Some might say that all the talk of major transformational shifts due to the COVID-19 pandemic is an overreaction. After all, pandemics are rare black swan events. There will soon be a vaccine. Many die every year during flu season. Society has to balance health and safety against a booming productive economy. All of this is true. However, in the past 20 years we have had several worldwide pandemics, like SARS, MERS, H1N1, avian flu, Ebola, to name a few. We have also had societal and business altering events like 9/11 and the financial pandemic in 2007-8. Some might even observe that these “black swans,” being not so rare, are more like “black ducks.”

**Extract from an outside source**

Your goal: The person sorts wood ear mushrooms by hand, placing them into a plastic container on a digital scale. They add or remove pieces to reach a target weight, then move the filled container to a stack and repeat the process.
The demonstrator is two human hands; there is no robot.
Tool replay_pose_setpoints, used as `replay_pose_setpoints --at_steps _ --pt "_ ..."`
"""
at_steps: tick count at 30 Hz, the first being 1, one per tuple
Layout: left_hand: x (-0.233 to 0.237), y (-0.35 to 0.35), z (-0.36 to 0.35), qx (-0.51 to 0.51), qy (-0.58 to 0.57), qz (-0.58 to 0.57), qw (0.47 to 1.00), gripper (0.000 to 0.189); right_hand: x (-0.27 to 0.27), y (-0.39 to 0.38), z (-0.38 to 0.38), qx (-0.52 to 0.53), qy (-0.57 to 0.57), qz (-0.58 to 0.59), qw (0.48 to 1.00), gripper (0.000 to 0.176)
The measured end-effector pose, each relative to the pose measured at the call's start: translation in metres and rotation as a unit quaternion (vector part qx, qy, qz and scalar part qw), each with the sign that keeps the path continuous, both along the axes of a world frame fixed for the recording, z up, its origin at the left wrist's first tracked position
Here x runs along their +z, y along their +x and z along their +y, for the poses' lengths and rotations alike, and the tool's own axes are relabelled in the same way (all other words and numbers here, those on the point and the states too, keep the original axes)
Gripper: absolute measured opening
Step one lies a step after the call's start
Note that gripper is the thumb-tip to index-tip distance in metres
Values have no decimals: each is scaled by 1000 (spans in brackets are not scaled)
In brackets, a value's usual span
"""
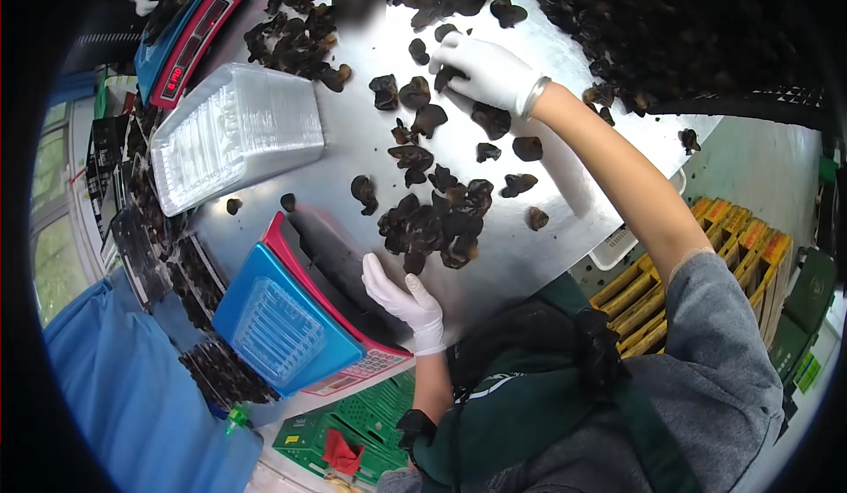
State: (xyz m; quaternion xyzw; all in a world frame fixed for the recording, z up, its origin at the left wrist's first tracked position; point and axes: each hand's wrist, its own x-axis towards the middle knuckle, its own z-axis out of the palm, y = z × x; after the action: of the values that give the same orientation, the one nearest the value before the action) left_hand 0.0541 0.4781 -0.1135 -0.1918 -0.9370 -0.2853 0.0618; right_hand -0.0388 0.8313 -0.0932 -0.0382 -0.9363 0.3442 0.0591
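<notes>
At far left, black trays (205, 272) hold dark, crinkled wood-ear mushrooms, beside a draped blue curtain (115, 361). Next, a nested stack of clear ribbed plastic trays (256, 123) lies on its side on the smooth metal table (340, 171). Below it, a pink scale (375, 362) with a blue platform (326, 352) carries one clear tray (278, 330); a green crate (375, 414) holds a red cloth (342, 451). The gloved left hand (408, 306) has thumb and fingers apart, just below the curled, glossy mushroom pile (432, 228). The gloved right hand (494, 74) bends its fingers over a mushroom piece (447, 78) directly beneath them; whether they clamp it I cannot tell. Slatted yellow crates (648, 303) stand rightward.
</notes>
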Motion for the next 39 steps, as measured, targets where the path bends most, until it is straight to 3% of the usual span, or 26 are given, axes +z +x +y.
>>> replay_pose_setpoints --at_steps 2,4,5,8,9,10,12,14,15,17,18,20,22,23,24,25,26,27,28,29,30,32,34,35,37,39 --pt "0 0 0 1 -2 1 1000 60 7 5 -9 -35 -9 63 997 25" --pt "-1 0 -1 0 -7 0 1000 60 8 9 -31 -88 -245 77 962 22" --pt "-1 0 0 -1 -8 -1 1000 60 3 8 -36 -95 -299 75 947 19" --pt "1 0 1 -3 3 -6 1000 60 -14 11 -55 -130 -369 -60 918 26" --pt "0 0 -1 -4 0 -6 1000 59 -17 15 -63 -78 -217 -12 973 26" --pt "-2 0 -1 -5 -2 -4 1000 59 -5 22 -69 -19 -266 -70 961 26" --pt "-2 1 -2 0 4 -11 1000 59 24 46 -72 -11 -372 -150 916 26" --pt "-2 1 1 11 24 -22 999 60 57 88 -69 -168 -292 -148 930 25" --pt "-2 0 1 10 21 -22 999 60 68 118 -70 -223 -418 -51 879 26" --pt "-2 0 1 8 14 -24 1000 61 56 194 -64 -380 -205 140 891 30" --pt "-1 0 1 7 11 -25 1000 61 50 232 -61 -468 -83 201 857 32" --pt "2 -1 2 3 4 -29 1000 61 31 318 -36 -513 89 89 849 49" --pt "4 -1 2 -9 -24 -15 1000 56 -10 381 -26 -560 216 -229 767 65" --pt "4 -1 3 -14 -34 -6 999 54 -30 405 -19 -592 140 -237 757 75" --pt "3 -1 4 -17 -48 13 999 54 -8 372 -27 -526 286 -145 788 68" --pt "1 -2 6 -11 -33 12 999 54 19 329 -32 -477 256 -65 838 59" --pt "1 0 4 -8 -23 7 1000 54 25 294 -38 -443 153 23 883 53" --pt "2 2 2 -13 -25 0 1000 54 23 264 -59 -487 -15 12 873 52" --pt "3 2 2 -13 -23 -2 1000 54 14 235 -70 -396 -9 10 918 50" --pt "2 -1 5 -12 -19 -1 1000 54 17 207 -86 -296 112 -20 949 50" --pt "3 -2 5 -10 -24 -2 1000 54 -3 189 -102 -263 13 -69 962 53" --pt "3 0 6 -7 -31 -3 999 54 -8 148 -135 -177 66 -9 982 54" --pt "1 -2 7 -8 -34 9 999 54 3 123 -148 -43 -3 19 999 52" --pt "1 -2 7 -11 -35 9 999 54 4 118 -150 19 32 65 997 52" --pt "-1 -1 3 -8 -33 -22 999 60 2 100 -118 -10 -19 95 995 51" --pt "3 0 6 -6 -32 -13 999 56 3 72 -79 -156 17 86 984 52"
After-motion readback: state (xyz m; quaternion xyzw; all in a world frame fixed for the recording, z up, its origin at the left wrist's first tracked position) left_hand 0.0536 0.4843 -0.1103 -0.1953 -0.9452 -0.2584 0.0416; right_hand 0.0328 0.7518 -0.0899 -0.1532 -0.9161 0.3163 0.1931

Ignoring the trends of spreading diseases in a rapidly globalized world, as well as the likely occurrence of other truly unforeseeable occurrences, is to ignore the need to properly address the ramifications of these events and perhaps recognize a way to improve our ability to mitigate disruption in the future. While no one has a crystal ball, the possible responses to the pandemic may lead to profound changes or accelerate existing trends in our working environments in a broad panoply of areas, not the least of which includes those discussed above.

Our future office and work environment, whether in the context of socialization, office structure, technology, marketing and sales, legal, financial, and governmental will be as profoundly different in the future as was our country before and after the last world war. Once the genie is out of the bottle, it is difficult to put back in.